OMAHA, Neb.– Investor Warren Buffett announced another $5.3 billion in charitable giving on Friday, but in a major shift from his long time donation plan He said he plans to stop donations to the Bill & After his death, he founded the Melinda Gates Foundation and let his three children decide how to divide the rest of his $128 billion fortune.

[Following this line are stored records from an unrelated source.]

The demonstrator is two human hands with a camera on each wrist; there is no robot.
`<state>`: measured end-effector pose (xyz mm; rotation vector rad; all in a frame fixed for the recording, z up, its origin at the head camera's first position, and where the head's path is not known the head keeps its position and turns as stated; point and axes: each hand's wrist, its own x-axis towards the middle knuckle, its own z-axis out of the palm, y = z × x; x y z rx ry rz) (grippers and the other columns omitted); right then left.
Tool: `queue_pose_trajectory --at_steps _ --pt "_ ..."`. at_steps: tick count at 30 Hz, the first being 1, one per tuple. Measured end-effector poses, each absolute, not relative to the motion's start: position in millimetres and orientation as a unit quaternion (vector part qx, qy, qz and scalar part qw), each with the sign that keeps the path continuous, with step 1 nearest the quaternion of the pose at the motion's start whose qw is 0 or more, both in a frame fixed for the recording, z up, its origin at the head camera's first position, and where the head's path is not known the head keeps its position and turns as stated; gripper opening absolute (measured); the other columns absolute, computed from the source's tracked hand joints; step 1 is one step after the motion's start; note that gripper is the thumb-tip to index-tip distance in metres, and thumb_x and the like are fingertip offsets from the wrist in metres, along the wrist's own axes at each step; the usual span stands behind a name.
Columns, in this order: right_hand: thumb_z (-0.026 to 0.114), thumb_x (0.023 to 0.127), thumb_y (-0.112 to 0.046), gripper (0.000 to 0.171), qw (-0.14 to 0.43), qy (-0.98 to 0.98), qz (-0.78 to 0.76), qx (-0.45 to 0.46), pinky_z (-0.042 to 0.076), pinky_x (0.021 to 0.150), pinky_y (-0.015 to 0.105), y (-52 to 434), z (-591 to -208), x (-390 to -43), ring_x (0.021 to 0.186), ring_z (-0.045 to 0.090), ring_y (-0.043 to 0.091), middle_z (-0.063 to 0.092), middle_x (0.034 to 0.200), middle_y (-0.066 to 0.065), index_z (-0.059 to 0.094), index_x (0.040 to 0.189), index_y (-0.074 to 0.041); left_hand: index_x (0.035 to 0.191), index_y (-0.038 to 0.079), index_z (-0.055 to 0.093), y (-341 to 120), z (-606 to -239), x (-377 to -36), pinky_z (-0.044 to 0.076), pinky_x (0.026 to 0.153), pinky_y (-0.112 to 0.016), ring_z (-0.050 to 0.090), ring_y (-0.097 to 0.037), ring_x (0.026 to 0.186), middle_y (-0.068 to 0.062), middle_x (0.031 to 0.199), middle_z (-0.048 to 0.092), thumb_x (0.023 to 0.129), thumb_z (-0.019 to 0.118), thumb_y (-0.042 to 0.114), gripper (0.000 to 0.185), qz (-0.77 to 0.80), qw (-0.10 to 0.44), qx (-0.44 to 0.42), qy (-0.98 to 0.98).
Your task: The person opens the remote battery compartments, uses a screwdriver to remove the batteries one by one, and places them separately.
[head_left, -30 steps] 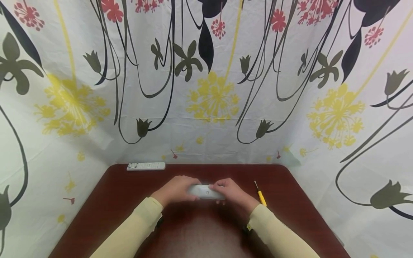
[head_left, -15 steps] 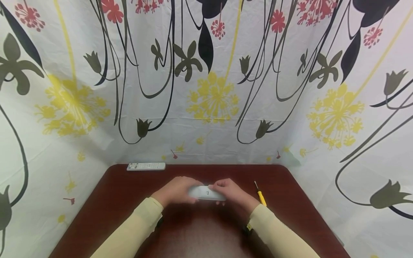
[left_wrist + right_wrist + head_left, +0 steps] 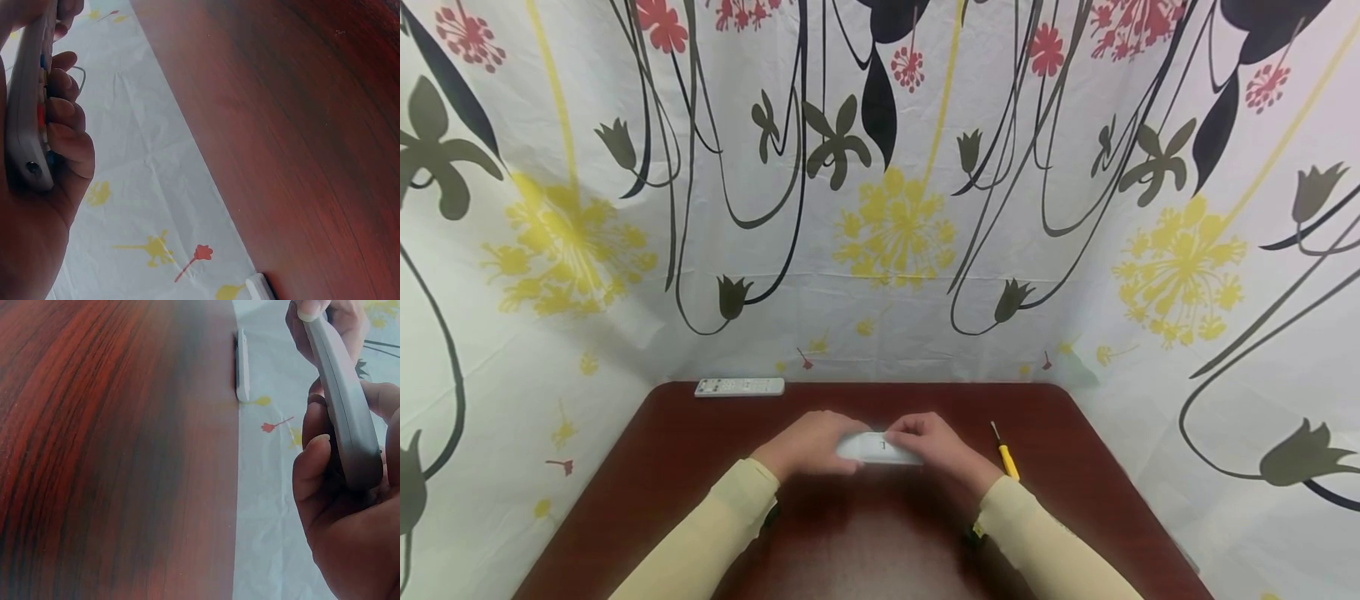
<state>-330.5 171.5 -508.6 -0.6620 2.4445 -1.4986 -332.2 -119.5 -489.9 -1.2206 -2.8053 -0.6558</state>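
Note:
A white remote control (image 3: 868, 450) is held lengthwise above the middle of the table, its plain back with a small latch mark turned up toward the head view. My left hand (image 3: 808, 442) grips its left end. In the left wrist view, fingers wrap under the remote (image 3: 25, 119) over its coloured buttons, and a small round hole shows in the end. My right hand (image 3: 936, 446) holds the other end, thumb and index finger by the latch mark. The right wrist view shows the remote (image 3: 350, 419) edge-on, with right-hand fingers (image 3: 312, 462) curled under it.
A second white remote (image 3: 740, 387) lies at the back left edge of the dark red table (image 3: 880, 533). To the right of my right hand is a yellow-handled screwdriver (image 3: 1006, 454). Floral-printed cloth (image 3: 880, 333) hangs behind and along both sides.
Both hands keep their hold on the remote in nearly the same spot. The right fingertips that showed below its near edge have slipped out of sight; the remote has tilted slightly.

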Motion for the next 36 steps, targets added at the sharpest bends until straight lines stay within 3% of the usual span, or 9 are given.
queue_pose_trajectory --at_steps 11,19,26,36 --pt "0.080 0.104 -0.041 0.018 0.068 0.838 -0.479 -0.251 0.060 0.081 0.036 170.7 -505.5 -326.9 0.098 0.069 0.022 0.080 0.111 -0.006 0.085 0.115 -0.027 0.133 0.036 0.077 -123.3 -493.4 -335.9 0.055 0.084 -0.032 0.066 -0.007 0.094 0.022 0.113 0.073 0.092 0.085 0.054 0.046 -0.269 -0.026 -0.382 -0.884" --pt "0.087 0.097 -0.045 0.028 0.062 0.842 -0.461 -0.274 0.059 0.091 0.040 171.4 -502.1 -322.7 0.105 0.068 0.022 0.076 0.116 -0.007 0.080 0.122 -0.032 0.130 0.036 0.078 -126.8 -493.6 -337.6 0.056 0.085 -0.034 0.067 -0.008 0.096 0.021 0.114 0.073 0.092 0.084 0.056 0.044 -0.303 -0.056 -0.365 -0.878" --pt "0.089 0.094 -0.047 0.034 0.061 0.846 -0.447 -0.285 0.058 0.092 0.043 171.9 -500.8 -321.1 0.107 0.068 0.021 0.075 0.118 -0.009 0.078 0.124 -0.036 0.129 0.034 0.079 -128.4 -492.0 -339.0 0.056 0.088 -0.035 0.067 -0.010 0.099 0.020 0.114 0.073 0.091 0.085 0.054 0.044 -0.318 -0.082 -0.355 -0.875" --pt "0.088 0.094 -0.052 0.038 -0.021 0.864 -0.353 -0.358 0.058 0.088 0.035 168.3 -501.0 -320.6 0.101 0.064 0.011 0.066 0.114 -0.015 0.074 0.126 -0.036 0.127 0.030 0.080 -129.0 -490.4 -341.2 0.057 0.087 -0.035 0.067 -0.009 0.097 0.019 0.113 0.074 0.091 0.086 0.052 0.043 -0.316 -0.082 -0.364 -0.872"
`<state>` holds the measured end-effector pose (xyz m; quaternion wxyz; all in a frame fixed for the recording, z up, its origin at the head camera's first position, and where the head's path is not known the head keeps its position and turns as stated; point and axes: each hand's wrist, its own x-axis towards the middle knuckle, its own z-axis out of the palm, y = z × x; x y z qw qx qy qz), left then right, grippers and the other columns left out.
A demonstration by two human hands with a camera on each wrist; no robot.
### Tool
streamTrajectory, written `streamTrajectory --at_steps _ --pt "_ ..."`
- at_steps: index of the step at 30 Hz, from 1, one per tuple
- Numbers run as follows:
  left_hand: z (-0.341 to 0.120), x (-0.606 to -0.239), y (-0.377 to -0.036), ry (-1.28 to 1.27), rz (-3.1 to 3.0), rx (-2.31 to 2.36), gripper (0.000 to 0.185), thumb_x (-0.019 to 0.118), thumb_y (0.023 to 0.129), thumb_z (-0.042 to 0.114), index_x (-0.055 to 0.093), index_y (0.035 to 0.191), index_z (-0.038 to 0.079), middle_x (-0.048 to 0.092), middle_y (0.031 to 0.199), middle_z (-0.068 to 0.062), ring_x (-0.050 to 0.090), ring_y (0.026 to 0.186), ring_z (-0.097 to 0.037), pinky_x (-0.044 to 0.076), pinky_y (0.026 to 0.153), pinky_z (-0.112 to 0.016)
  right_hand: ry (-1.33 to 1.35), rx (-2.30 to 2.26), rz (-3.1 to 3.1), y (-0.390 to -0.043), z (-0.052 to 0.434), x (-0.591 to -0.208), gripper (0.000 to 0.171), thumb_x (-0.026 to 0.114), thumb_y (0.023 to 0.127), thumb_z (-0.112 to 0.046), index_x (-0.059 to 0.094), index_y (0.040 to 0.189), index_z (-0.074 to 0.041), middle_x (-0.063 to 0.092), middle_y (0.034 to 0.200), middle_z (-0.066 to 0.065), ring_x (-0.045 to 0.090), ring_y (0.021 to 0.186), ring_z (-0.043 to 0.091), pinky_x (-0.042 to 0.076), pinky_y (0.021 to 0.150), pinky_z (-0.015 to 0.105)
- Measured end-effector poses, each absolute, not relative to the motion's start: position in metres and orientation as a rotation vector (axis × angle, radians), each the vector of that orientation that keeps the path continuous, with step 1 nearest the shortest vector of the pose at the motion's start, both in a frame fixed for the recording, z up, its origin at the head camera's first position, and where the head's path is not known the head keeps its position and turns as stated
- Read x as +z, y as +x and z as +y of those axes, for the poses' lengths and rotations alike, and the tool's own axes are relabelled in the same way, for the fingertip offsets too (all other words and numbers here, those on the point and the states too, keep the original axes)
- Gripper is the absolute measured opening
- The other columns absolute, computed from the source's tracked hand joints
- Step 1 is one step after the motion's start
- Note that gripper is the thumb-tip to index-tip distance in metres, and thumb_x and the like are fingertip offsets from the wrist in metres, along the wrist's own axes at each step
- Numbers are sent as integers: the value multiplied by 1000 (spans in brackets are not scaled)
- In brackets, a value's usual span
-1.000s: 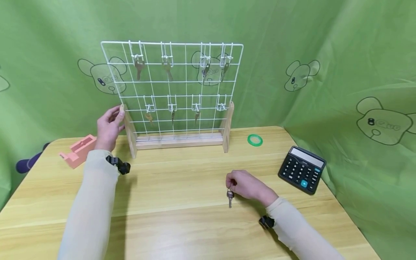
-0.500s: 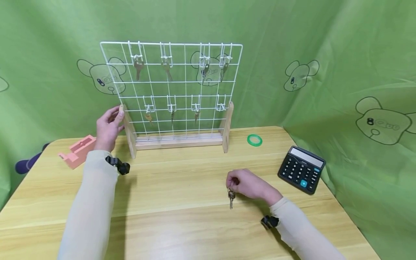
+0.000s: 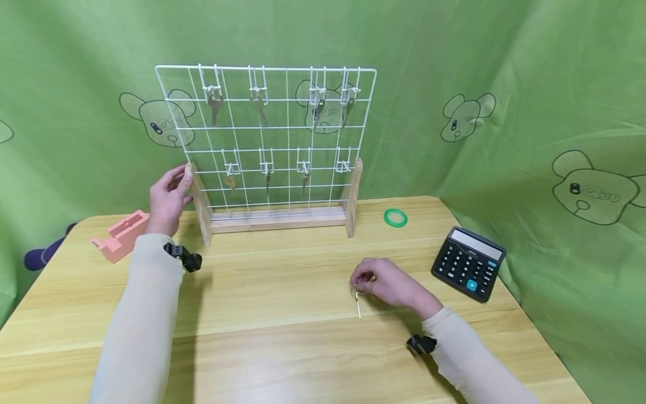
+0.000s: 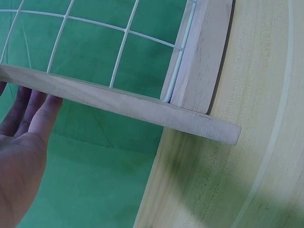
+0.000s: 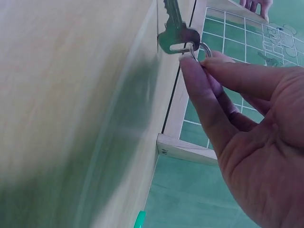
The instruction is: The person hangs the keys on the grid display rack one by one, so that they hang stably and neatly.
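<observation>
A white wire rack [image 3: 266,134] on a wooden base stands at the back of the table, with keys hanging from most of its hooks. My left hand [image 3: 180,174] rests at the top of the rack's left wooden upright. In the left wrist view its straight fingers [image 4: 33,107] lie against the far side of that upright [image 4: 118,102]. My right hand [image 3: 356,283] is over the middle of the table and pinches a small ring [image 5: 202,50] between thumb and forefinger. A silver key [image 3: 357,306] dangles from the ring, its tip near the tabletop [image 5: 71,118].
A black calculator [image 3: 469,264] lies at the right, with a green tape roll [image 3: 395,217] behind it near the rack's right foot. A pink tape dispenser [image 3: 123,234] sits at the left. The lower right hook [image 3: 344,164] carries no key. Green cloth hangs behind.
My right hand has risen slightly and drifted away from me with the key, which has turned edge-on. The left hand has stayed on the rack.
</observation>
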<state>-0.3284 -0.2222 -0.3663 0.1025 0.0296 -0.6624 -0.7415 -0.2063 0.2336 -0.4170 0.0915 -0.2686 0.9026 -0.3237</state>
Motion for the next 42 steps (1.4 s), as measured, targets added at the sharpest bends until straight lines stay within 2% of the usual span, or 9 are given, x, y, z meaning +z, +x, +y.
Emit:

Buffett explained his new plan for his estate in a interview with the Wall Street Journal. The 93-year-old billionaire who leads Berkshire Hathaway did not immediately respond to questions from The Associated Press on Friday about his plan, which calls for Howard, Susie and Peter Buffett to unanimously agree on what to spend his Berkshire Hathaway shares on after his death.

Buffett has given about $55 billion of Berkshire stock to five foundations since laying out his giving plan in 2006, with the vast majority going to the funds. Gates FoundationThe other four foundations are affiliated with his family, including the foundations run by each of his children.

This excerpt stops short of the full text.